Now that you know the authoritative DNS server’s IP address,
go back to the Forwarders tab of the DNS server’s properties sheet (This is the
same tab that you used to set up a normal forwarder). This time instead of
directly entering an IP address, click the New button. When prompted to enter a
DNS domain, enter techrepublic.com and click OK. Techrepublic.com will now
appear just beneath the All Other DNS Domains entry in the list of forwarders.
At this point, select the techrepublic.com entry and enter the DNS server’s IP
address into the space provided and click Add, followed by OK. You have now
created a conditional forwarder.

Words of caution

Now that I have shown you how to create conditional
forwarders, and you know just how much time conditional forwarders can save, I
feel obligated to give you a few words of caution. Right about now, you might
be thinking that it would be a good idea to check the logs on your router to
determine the 50 Web sites that are visited the most often and then create
conditional forwarders for those sites. This is actually a really bad idea for
a couple of reasons.

First, having more than a handful of conditional forwarders
can make the DNS query process run more slowly than if conditional forwarders
were not used at all, because every outbound query has to be compared against
every item on the list of forwarders.

Another reason why big lists of conditional forwarders are a
bad idea is because DNS servers sometimes change, as do IP addresses. For
example, if I were to become dissatisfied with my ISP and moved my Web site to
a different ISP for hosting, a completely different DNS server would become
authoritative for my domain. If someone had a conditional forwarder set up to
point to the previously authoritative DNS server, the entry would no longer
point to the correct location. Worse yet, if the DNS server’s IP address were
to change, a network with a conditional forwarder pointing to that DNS server
would no longer be able to access the domain in question.
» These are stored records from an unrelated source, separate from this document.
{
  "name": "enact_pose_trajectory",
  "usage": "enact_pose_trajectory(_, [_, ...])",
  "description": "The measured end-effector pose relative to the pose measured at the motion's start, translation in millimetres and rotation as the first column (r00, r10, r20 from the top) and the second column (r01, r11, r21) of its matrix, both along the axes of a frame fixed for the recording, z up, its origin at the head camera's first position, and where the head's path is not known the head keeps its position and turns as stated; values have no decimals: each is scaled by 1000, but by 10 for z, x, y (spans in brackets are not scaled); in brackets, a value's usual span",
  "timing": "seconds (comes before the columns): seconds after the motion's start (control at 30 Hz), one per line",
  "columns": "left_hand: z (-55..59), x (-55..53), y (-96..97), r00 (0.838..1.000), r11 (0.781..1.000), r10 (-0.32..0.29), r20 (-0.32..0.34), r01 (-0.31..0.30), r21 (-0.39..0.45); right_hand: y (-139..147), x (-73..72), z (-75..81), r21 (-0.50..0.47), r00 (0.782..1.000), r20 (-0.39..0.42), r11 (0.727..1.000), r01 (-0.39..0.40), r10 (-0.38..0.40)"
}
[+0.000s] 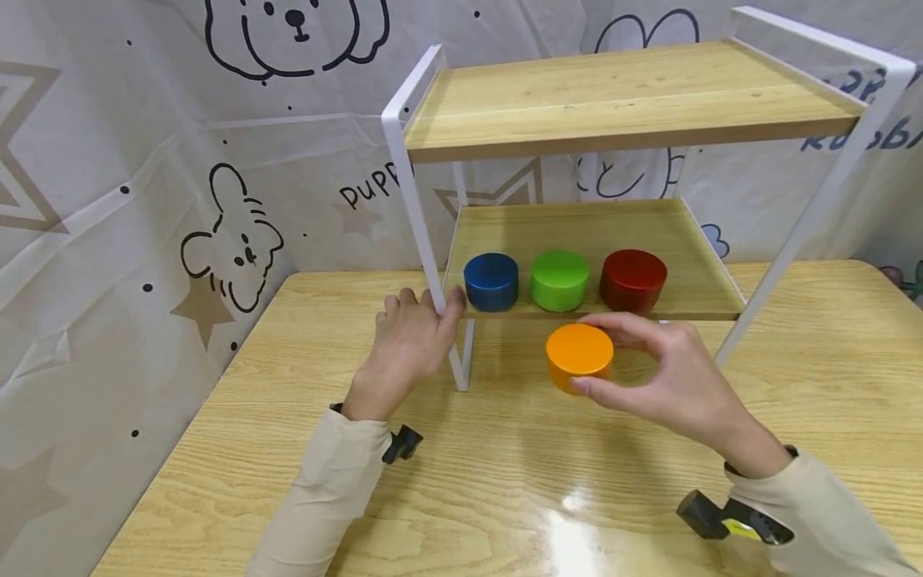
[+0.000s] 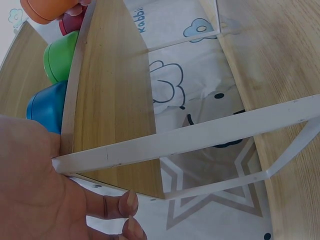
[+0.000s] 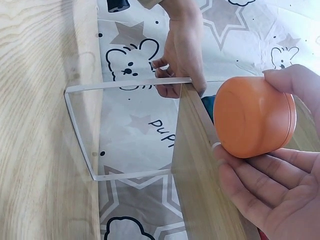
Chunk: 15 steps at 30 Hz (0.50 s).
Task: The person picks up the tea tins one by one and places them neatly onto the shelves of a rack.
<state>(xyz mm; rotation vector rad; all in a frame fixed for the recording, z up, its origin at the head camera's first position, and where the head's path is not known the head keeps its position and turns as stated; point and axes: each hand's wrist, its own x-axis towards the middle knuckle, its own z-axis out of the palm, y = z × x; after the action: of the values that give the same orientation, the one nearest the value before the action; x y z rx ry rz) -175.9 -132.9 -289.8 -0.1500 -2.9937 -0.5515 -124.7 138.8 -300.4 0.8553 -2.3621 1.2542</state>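
In the head view my right hand [image 1: 671,381] pinches a small round orange tin [image 1: 579,353] between thumb and fingers, held in the air before the lower shelf's front edge. A lid seam shows on the orange tin [image 3: 255,117] in the right wrist view. My left hand [image 1: 413,336] grips the white front-left post [image 1: 414,216] of the two-tier shelf rack at lower-board height, its thumb by the board's edge. On the lower board [image 1: 577,224] stand a blue tin [image 1: 492,284], a green tin [image 1: 560,282] and a red tin [image 1: 633,282] in a row.
The upper wooden board [image 1: 634,92] overhangs the lower one, with white metal posts at the corners. The rack stands on a wooden table [image 1: 505,489]. Behind hangs a white cloth [image 1: 94,160] printed with cartoon animals and stars.
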Motion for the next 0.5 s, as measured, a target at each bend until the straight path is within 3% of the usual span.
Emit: enact_pose_trajectory(0.5, [-2,1,-3,1000,1000,-6,2,6,1,58,-21,47,-19,1000,-16,1000,8,-9])
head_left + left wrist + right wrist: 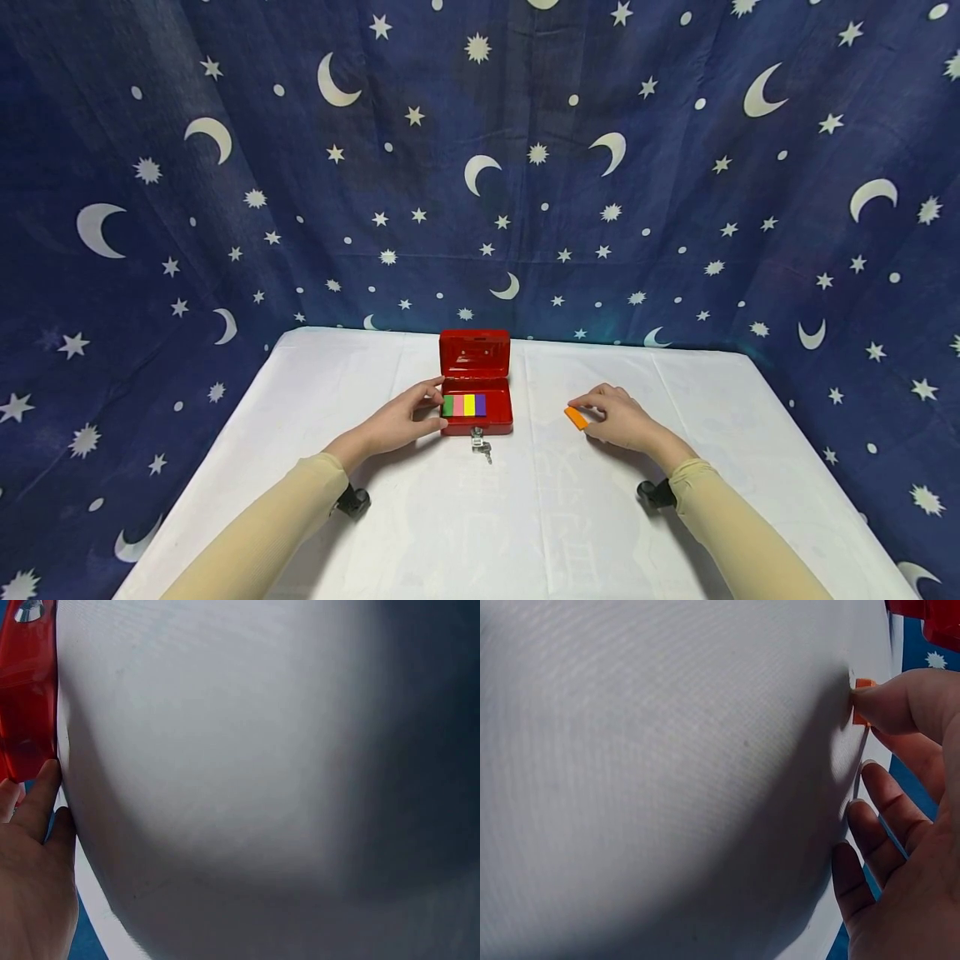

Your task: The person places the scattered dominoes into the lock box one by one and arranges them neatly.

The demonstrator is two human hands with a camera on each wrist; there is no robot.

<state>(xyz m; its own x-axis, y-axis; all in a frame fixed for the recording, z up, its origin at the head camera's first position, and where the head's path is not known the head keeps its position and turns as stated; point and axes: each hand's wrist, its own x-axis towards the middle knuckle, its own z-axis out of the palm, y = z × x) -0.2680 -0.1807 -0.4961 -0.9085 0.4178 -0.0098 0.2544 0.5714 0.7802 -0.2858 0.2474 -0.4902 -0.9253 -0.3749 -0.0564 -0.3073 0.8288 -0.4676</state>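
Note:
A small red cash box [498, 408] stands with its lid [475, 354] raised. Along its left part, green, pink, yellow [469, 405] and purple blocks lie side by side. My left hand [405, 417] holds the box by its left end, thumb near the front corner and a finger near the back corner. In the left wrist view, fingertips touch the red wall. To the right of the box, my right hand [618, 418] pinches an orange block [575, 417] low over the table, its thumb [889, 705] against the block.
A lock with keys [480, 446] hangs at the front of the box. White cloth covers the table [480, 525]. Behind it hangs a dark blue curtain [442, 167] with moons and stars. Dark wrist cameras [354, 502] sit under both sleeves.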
Just because there are some serious issues to consider in
regard to conditional forwarders doesn’t mean that conditional forwarding doesn’t
have its place though. There’s certainly no harm in creating conditional
forwarders for a couple of Web sites (assuming that the DNS doesn’t change).
For example, you might create a conditional forwarder that will help the
Windows update service to work more efficiently. You might create another one
that points to your anti virus company since your anti virus software regularly
updates itself. Finally, you might create a conditional entry for a search
engine such as Google. That’s about as far as I would recommend taking
conditional forwarding for Web sites though.

Conditional forwarding is much more appropriate in
situations in which you have a working relationship with another company and
access their network from your network on a regular basis. For example, if a
domain in your forest had an external trust relationship to a domain in a
remote forest, then it might be appropriate to create a conditional forwarding
entry for that domain (assuming that it is heavily used). Likewise, if you
regularly access a database on a supplier’s server, then this would be another
good time to use a conditional forwarding entry.